Мария была девушка красивая, резвая, небольшого ума и легкомысленная. Отец любил ее без памяти, а ей, конечно, было скучновато хоронить молодость среди болотных туманов Дыры в Ад, и хотелось ей и себя людям показать, и самой людей посмотреть. Привязанность к отцу долго сдерживала её легкомыслие. Но однажды в пустыньку зашел на ночевку молодой пилигрим, писаный красавец собою. Мария влюбилась в него, по первому взгляду, по уши. Проснувшись на завтра утром, Жак Магро не нашел в пустыньке ни гостя, ни дочери. А на столе лежал кусок пергамента, писанный киноварью, точно красною кровью:
– Если хочешь знать, кто взял дочь твою в любовницы и увел от тебя, так это я, Жан де Мавуази, сын Жана де Мавуази, убитого тобою.
Старика разбил паралич. Он еле-еле оправился и жалко доживал свой одинокий век, не двигая одною рукою, волоча онемелую ногу.
Минуло два-три года. Ни о Жане де– Мавуази, ни о Марии Магро не было ни слуха, ни духа. Только и новостей было в краю, что внезапно появилась новая разбойничья шайка, которая грабила богомольцев, направлявшихся на поклонение Марии Всемилосердой, Богородице Камбрейской. Шайка совершала ужасы жестокости и разврата, и женщины, которые были в ней, казались дьяволами еще больше, чем мужчины. Шайка руководилась опытным, старым негодяем и была неуловима. Говорили только, что притон ее где-то близ Дыры в Ад.
В одну ночь разбойники напали на пустыньку Жака Магро, связали отшельника и стали допрашивать, где деньги. Привела негодяев женщина – пьяная, полуголая, развратная баба, кричавшая сиплым голосом ругательства, богохульства и скверные слова.
– Я ведь помню, Феликс, – говорила она атаману, – у него были деньги. Старикашка прятал их в землю, под уксусным бочонком.
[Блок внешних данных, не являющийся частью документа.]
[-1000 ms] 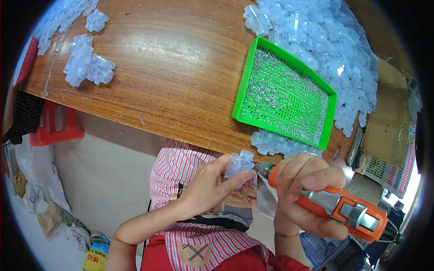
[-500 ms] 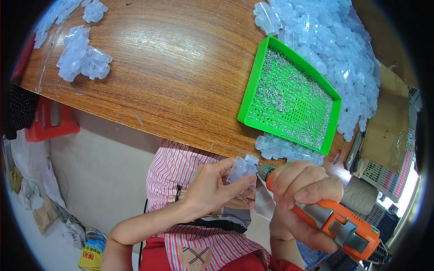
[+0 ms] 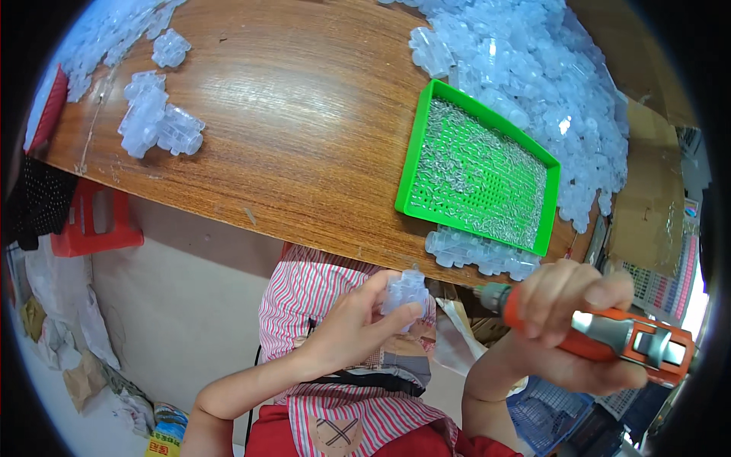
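Just now my left hand (image 3: 350, 320) pinches a clear plastic piece (image 3: 406, 292) between thumb and fingers, by the near edge of the wooden counter (image 3: 297, 145) and in front of my striped apron (image 3: 304, 293). My right hand (image 3: 560, 305) has its fingers wrapped round an orange power screwdriver (image 3: 647, 340), whose tip points left towards the piece but stands apart from it. On the right of the counter sits a green tray (image 3: 412, 164), tilted to my view, with small metal screws (image 3: 448, 148) scattered over its perforated bottom. Several clear parts (image 3: 476, 253) lie along its near side, and a big heap (image 3: 556, 114) spreads beyond it, far right. Over on the left rests a small cluster (image 3: 156, 122) of similar parts, with a single part (image 3: 170, 49) farther back.
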### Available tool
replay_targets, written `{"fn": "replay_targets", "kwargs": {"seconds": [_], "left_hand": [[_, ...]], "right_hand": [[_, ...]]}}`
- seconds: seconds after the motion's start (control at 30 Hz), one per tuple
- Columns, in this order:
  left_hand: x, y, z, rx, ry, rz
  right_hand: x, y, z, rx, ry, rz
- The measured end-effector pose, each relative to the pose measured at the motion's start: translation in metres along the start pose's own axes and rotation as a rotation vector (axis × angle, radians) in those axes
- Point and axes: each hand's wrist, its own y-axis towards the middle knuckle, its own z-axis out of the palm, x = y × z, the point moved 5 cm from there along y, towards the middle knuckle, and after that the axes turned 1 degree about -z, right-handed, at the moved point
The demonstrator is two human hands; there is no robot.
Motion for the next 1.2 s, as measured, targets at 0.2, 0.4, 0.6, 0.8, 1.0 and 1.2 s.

И с диким хохотом кричала несчастному Жаку Магро:
– Не дурачьтесь, родитель. Показывайте, где ваши сокровища. Али не узнали? Ведь это я – ваша дочка, Мария, – пришла к вам за своим приданым.
Старик вгляделся в ведьму и испустил ужасный вопль: в её чертах, искаженных вином и болезнями, он, действительно, увидел личико своей Марии, еще недавно такое милое и невинное. От волнения у него отнялся язык. Он страшно глядел и не в силах был произнести ни слова.
Но Мария сказала:
– Нет, папаша. Это – дудки. Вы у меня заговорите и даже запоете.
И она, разув его, собственными руками воткнула ему между ножными пальцами горячие угли с очага и, взяв мехи, раздувала накал, чтобы не гасли. Мясо трещало, смердело и лопалось, а мученик ревел нечеловеческим голосом, но слов у него не было. Негодяйка со своими приспешниками мучила его целую ночь, и только заря прогнала гнусную шайку в её трущобы.
А к вечеру того же дня, в пустыньку чуть живого Жака Магро зашел пилигрим. Ничуть не удивило его жалкое положение отшельника, и не подал он помощи бедному старику, а сел у ног его и долго смотрел на него с свирепою улыбкою.
Потом сказал:
– Ну, что? Как понравилась тебе твоя дочка, Mapия Магро? Неправда ли, я воспитал из неё премилое создание?
Больной затрясся всем телом, а пилигрим продолжал:
– Она, как ты видел, любовница атамана Феликса Воловьей Кожи. Промышляет воровством, – когда случится, убийством, – гадает, торгует приворотными зельями, ядами и делает женщинам выкидыши. Тебе, конечно, очень приятно быть отцом такой дочери, Жак Магро?